Thanks for this write up! A lot of work. I appreciate any feedback you could provide.
I'll think about this tomorrow to try and answer you (if I can). Here it is beer o'clock on Saturday evening and my brain can only manage very simple things now.

(I did run a validation by setting the discount rate to 0% and then cross-checking with a simple sum of the EPS row, and indeed they were the same.)
 
View attachment 861443View attachment 861443

@petit_bateau The chart above shows a China case of 41.32 net income per share in 2030 and the same column lists a forward and trailing PE of 32 but the share price as per NPV is 398. Trying to understand NPV. Found this article on the hated SA which seems to do a good job:


I admit am still confused as I see the numbers laid out for a $10,000.00 investment earning 10 a year over five years to have an NPV $6,208.00 dollars. How does this make sense?

From the article:

"For the full five year period, calculations would look like this:


Now find the sum of the PVs, like this:


To find the NPV, subtract the initial investment from the sum, like this:


The NPV is $6,208. This means that the value of $10,000 earning 10% annual return for five years is worth $6,208 in today's dollars."

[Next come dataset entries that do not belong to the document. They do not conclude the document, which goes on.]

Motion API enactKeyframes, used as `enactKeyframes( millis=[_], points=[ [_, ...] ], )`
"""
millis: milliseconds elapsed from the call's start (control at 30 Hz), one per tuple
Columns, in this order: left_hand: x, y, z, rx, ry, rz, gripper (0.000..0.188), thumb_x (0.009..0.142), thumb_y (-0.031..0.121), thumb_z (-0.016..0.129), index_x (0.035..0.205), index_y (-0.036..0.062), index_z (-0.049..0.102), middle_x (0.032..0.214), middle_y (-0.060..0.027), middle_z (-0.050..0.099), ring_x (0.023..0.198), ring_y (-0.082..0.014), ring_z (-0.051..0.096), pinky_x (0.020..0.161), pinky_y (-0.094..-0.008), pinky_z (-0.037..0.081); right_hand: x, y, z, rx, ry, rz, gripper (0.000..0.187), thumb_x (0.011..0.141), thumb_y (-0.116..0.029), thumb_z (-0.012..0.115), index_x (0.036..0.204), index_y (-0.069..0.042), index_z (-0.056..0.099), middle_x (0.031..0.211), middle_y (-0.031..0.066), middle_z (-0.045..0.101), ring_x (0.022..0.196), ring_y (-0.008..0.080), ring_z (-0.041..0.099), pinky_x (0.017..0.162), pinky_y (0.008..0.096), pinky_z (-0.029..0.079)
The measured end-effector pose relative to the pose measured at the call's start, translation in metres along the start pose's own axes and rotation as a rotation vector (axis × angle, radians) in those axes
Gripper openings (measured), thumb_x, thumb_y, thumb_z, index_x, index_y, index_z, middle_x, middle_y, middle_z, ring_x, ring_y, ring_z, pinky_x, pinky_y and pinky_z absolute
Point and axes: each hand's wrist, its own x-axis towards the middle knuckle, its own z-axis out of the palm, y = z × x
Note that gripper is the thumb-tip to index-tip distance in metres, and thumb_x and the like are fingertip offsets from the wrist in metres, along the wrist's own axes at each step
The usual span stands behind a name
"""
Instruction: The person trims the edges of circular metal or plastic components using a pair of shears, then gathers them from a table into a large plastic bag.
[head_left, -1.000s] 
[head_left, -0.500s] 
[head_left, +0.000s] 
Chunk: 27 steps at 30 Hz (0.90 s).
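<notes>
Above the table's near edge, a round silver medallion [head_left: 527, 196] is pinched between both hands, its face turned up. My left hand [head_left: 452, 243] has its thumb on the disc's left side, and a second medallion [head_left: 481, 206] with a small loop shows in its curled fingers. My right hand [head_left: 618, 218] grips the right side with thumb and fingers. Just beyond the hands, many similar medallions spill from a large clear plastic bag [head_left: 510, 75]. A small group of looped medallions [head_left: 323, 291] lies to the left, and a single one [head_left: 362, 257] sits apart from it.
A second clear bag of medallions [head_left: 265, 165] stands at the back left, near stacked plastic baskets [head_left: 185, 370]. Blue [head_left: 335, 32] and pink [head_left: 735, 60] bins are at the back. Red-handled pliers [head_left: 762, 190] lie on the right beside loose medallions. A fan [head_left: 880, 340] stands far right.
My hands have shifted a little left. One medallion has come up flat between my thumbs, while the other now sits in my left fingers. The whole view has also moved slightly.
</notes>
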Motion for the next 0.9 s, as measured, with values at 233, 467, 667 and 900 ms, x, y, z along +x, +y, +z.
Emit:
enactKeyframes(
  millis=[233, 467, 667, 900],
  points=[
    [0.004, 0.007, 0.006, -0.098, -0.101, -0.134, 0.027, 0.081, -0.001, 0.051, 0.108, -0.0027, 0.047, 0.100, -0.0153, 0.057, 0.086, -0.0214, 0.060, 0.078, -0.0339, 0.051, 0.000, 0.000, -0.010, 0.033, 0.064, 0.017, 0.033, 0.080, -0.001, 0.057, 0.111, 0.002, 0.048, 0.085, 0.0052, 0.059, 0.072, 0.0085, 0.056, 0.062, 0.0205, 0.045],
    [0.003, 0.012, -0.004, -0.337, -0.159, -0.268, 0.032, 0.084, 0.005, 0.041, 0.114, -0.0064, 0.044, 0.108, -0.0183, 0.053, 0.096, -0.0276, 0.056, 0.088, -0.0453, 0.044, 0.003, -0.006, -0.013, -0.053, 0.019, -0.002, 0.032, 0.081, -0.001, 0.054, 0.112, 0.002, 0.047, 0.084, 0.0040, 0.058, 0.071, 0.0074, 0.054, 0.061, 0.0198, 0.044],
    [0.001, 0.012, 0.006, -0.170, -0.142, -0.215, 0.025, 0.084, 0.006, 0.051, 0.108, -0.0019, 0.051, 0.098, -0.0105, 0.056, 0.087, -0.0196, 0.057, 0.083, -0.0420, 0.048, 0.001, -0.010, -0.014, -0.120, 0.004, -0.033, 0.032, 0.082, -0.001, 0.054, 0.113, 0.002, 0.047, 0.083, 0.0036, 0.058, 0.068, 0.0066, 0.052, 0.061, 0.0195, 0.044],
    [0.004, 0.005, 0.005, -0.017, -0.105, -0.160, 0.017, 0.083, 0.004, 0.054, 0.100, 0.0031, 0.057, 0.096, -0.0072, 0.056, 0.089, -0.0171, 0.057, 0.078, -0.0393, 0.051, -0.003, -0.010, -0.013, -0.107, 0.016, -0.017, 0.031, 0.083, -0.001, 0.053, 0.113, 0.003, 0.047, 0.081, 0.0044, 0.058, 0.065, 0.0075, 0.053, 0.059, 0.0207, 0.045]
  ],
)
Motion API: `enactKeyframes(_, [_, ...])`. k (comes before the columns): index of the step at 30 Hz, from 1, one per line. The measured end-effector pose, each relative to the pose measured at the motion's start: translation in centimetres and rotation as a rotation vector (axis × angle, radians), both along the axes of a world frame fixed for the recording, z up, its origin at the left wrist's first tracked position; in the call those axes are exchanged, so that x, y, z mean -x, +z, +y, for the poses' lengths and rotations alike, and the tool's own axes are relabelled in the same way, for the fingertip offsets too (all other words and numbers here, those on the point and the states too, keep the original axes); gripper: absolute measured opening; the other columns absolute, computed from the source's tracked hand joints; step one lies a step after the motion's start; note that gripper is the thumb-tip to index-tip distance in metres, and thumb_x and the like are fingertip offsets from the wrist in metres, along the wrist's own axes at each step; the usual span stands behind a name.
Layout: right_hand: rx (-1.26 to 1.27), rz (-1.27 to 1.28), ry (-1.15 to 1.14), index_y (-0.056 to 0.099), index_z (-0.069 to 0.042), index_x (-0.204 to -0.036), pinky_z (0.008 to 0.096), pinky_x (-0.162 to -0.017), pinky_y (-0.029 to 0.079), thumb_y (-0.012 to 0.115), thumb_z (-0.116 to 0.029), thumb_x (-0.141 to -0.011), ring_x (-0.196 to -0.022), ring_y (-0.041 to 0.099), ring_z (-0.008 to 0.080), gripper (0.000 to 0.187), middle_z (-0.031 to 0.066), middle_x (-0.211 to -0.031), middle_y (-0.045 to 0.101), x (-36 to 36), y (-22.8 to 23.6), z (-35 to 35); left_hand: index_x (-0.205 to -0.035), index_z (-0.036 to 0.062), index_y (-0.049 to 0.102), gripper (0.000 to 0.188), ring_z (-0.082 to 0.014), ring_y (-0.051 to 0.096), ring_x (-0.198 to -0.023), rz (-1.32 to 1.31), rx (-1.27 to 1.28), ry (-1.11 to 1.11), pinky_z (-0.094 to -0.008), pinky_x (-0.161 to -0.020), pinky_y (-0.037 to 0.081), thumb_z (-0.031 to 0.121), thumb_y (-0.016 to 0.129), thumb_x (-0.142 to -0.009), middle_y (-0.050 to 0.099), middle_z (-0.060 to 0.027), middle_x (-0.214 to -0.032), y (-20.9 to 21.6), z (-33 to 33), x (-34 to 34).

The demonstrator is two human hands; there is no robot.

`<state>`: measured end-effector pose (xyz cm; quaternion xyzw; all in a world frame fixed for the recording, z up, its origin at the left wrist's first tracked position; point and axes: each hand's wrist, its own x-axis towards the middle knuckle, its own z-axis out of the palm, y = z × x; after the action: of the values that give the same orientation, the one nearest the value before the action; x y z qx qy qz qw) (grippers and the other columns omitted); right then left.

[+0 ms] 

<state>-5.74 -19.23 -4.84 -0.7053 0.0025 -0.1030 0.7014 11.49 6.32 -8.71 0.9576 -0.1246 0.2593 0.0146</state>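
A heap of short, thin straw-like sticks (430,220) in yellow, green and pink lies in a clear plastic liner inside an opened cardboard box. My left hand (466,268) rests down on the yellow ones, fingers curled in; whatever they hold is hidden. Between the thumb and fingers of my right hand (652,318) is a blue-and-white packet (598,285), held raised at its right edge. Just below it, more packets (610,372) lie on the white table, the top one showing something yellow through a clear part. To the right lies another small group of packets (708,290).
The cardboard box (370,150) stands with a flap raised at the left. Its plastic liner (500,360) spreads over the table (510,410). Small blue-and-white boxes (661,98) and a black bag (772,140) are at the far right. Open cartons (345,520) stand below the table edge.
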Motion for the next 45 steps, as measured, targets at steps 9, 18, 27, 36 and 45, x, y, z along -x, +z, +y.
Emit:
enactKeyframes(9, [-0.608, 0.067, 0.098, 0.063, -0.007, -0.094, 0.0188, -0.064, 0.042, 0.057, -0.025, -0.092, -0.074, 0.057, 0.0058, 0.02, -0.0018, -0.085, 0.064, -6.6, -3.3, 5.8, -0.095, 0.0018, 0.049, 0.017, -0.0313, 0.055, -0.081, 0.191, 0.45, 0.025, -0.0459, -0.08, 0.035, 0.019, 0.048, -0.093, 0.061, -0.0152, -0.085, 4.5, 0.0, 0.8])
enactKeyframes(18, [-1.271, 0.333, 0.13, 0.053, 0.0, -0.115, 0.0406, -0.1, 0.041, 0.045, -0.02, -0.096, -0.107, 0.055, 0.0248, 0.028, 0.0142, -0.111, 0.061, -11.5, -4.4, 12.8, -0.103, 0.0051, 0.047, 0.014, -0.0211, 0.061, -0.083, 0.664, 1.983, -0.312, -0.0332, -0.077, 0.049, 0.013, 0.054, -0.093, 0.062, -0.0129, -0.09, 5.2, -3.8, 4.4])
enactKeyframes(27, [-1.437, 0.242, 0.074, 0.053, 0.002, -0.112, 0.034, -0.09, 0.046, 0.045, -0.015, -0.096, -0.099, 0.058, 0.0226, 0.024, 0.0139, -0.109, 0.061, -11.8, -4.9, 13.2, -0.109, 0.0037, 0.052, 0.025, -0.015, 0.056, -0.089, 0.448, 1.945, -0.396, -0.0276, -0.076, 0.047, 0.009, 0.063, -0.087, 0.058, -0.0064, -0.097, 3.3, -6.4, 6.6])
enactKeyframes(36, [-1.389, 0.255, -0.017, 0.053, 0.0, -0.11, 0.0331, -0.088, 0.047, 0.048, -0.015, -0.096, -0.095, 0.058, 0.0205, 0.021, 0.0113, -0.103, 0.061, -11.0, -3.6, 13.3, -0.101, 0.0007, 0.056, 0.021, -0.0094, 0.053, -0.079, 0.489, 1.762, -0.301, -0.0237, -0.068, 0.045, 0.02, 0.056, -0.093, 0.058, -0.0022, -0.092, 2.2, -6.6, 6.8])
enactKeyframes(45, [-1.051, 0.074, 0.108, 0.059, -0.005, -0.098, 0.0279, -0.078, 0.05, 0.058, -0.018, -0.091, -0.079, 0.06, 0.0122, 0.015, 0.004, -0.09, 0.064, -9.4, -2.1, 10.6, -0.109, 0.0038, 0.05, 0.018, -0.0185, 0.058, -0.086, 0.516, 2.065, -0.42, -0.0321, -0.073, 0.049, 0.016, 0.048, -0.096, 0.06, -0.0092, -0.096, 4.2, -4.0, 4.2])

Did the author write this up correctly? That last sentence is a real mind bender. How could the value of 10,000 today be worth less when invested at a 10% return? Is there an opportunity cost as investments returning more than 10% are easy to find (don't think so)?

Sorry for my inability to grasp this. I was trying to find comparables on the internet, for example what is the NPV of MSFT today? Of AAPL? Of the S&P 500? I failed to find this metric anywhere in my quick searches. My limited research seems to indicate that NPV is a vehicle to determine the profitabilities of projects, rather than to be used to calculate SPs.

As per the chart above, TSLA in 2030 with 41 dollars of cash flow per share could decide to issues an annual 30 dollar per share dividend and still be banking 11 dollars per share per year. At the NPV SP of 398 this would equal a 7.5% dividend. Something tells me that SP might go terrifically higher at that point, assuming the ten year is not at 10%.

Thanks for this write up! A lot of work. I appreciate any feedback you could provide.
Let me try and answer your questions, but if you don't find my answer convincing please feel free to say so, then we can figure out whether I am making an error or whether I am just bad at explaining. Please bear in mind that I am really an engineer and I generally deal with this sort of stuff in the context of project economics. Also, as is usual, the simplest questions are in many ways the most profound and you've asked a zinger.

Here is that China Case table:

1665326228695.png


Firstly in the China Case you are correct that the projection is indeed for an EPS of $41.32 in 2030. Then if you look downwards in my table you will see a red box outline for the PE-version of the share price, and a green box outline for the NPV-version of the shareprice.

Take the red box. Using a PE of 32 in 2030 one simply multiplies $41.32 x 32 = $1322.24. The PEG of 32 is the manual input that drives the output share price of $1322. The EPS=32 is in a tan colour cell as it is a manual input. (You can’t always rely on my colour codes by the way as I do get scatterbrained).

You can also see that this share price of $1322 would result in a trailing PEG of 1.0 which implies perfect valuation (i.e. the valuation at which a shareholder would be indifferent between having one share or $1322 in cash). Personally I think it would be an over-valuation if this scenario were going on as I posses two pieces of knowledge. Firstly I know it is a trailing PE and so it is backwards-looking, this is (or would be in 2030) common knowledge. But I also know what is about to happen next in my spreadsheet which is that 2031 will be exactly the same as 2032. Therefore in this scenario Tesla will stop growing and so this in my opinion would be an over-valuation if this were to come to pass.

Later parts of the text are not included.